(Source records)
-.-.-
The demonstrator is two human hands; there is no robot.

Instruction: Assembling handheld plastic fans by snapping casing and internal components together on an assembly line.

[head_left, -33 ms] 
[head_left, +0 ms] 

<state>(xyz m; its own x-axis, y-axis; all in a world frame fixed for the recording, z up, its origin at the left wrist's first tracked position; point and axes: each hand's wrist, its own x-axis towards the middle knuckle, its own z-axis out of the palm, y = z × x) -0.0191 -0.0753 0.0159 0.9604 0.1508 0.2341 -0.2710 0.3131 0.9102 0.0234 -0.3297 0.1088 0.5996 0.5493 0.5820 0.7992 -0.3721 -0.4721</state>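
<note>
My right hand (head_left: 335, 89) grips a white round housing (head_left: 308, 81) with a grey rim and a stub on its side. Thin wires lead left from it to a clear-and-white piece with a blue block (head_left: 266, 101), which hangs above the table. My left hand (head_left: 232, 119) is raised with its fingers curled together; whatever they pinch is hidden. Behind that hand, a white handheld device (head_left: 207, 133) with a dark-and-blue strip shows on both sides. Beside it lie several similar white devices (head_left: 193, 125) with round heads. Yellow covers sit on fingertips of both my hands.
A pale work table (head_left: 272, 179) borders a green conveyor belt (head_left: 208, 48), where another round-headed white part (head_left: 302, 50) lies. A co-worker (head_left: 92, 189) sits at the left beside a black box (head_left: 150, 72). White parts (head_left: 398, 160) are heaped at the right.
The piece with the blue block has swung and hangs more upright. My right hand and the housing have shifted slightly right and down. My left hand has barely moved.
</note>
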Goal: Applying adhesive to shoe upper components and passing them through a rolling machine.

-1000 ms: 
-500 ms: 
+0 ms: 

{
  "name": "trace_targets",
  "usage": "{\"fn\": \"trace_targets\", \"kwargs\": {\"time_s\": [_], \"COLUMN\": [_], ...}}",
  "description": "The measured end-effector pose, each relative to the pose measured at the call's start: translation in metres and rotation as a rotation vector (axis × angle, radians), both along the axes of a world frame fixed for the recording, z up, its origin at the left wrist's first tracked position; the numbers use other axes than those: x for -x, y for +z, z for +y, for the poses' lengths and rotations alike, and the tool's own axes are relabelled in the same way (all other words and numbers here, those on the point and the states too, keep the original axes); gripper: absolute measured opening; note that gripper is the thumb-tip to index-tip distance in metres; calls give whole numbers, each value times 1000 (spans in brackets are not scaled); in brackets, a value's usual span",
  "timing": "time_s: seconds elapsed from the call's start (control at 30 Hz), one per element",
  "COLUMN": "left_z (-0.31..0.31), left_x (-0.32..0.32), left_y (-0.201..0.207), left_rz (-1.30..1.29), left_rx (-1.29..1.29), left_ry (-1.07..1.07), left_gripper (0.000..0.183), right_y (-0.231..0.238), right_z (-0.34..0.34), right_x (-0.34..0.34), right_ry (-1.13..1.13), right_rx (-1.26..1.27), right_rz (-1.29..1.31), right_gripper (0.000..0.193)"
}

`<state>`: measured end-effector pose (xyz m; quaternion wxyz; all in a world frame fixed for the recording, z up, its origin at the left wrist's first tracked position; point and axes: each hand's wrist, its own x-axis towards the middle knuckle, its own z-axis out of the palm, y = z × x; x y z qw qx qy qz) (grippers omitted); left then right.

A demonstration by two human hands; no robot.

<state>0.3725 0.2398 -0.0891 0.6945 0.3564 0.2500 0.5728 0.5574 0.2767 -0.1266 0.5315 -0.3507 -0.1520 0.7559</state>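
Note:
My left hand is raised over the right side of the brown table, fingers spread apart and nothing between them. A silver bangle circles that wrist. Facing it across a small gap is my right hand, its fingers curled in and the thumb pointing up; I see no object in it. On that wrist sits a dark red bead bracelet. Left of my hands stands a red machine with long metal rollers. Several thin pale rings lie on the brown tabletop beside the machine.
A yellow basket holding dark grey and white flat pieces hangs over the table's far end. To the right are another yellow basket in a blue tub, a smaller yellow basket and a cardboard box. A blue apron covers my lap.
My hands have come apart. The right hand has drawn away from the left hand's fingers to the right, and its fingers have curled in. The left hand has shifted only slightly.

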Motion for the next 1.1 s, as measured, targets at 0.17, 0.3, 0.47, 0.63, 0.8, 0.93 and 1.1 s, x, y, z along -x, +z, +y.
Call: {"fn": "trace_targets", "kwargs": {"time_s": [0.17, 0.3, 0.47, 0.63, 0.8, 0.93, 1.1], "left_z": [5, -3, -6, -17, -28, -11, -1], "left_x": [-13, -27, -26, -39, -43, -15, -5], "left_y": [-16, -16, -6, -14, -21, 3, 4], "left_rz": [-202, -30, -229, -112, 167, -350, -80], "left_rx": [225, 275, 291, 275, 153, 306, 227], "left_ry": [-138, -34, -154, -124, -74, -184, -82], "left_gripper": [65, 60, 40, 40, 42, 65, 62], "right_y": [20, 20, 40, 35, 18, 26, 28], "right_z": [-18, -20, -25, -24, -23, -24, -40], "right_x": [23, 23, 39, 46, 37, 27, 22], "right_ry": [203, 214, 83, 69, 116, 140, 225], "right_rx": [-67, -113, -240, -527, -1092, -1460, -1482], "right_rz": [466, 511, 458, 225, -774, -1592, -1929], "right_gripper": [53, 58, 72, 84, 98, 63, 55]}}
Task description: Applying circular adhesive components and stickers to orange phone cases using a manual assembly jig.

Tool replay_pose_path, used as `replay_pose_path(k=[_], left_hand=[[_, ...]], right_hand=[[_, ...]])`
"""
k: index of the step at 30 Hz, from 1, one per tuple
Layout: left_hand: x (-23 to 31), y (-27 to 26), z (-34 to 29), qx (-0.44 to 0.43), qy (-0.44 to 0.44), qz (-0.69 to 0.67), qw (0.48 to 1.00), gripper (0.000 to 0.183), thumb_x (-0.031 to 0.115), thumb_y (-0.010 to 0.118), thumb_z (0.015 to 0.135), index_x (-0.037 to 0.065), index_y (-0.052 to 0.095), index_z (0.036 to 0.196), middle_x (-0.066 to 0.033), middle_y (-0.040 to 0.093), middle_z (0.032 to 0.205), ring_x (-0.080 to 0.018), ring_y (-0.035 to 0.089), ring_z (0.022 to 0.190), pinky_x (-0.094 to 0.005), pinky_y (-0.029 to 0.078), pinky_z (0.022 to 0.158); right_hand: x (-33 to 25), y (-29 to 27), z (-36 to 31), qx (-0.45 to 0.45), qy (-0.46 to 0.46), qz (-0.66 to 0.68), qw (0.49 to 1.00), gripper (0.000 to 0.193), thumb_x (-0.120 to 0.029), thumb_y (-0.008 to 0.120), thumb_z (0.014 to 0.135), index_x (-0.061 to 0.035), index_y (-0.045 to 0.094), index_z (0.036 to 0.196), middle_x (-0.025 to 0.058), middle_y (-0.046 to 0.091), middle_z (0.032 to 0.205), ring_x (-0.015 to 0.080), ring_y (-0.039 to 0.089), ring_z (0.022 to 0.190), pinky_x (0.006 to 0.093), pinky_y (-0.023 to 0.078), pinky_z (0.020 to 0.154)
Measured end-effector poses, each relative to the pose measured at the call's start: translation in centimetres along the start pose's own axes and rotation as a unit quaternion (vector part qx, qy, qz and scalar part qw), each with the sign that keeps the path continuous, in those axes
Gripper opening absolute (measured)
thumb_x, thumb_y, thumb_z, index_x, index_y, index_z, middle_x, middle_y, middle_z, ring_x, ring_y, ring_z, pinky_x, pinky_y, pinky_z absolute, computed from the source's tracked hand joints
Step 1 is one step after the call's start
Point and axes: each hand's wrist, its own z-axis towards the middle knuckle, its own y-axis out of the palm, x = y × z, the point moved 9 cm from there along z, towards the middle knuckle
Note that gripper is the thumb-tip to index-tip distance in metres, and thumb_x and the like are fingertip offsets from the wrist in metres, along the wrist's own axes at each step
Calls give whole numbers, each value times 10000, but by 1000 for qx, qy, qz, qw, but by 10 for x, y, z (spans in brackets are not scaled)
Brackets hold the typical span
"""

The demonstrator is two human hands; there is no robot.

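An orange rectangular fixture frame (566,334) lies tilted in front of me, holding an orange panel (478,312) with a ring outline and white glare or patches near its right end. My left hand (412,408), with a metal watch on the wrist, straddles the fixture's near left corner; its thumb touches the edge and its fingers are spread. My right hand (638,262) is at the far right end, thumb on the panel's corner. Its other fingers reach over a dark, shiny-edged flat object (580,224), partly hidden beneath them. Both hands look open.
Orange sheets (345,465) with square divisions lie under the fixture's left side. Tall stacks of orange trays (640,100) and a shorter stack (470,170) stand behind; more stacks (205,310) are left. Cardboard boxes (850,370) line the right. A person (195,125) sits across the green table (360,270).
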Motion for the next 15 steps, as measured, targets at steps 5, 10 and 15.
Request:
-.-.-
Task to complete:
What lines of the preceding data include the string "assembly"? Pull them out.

Exercise result:
Instruction: Assembling handheld plastic fans by snapping casing and internal components together on an assembly line.
Task description: Applying circular adhesive components and stickers to orange phone cases using a manual assembly jig.

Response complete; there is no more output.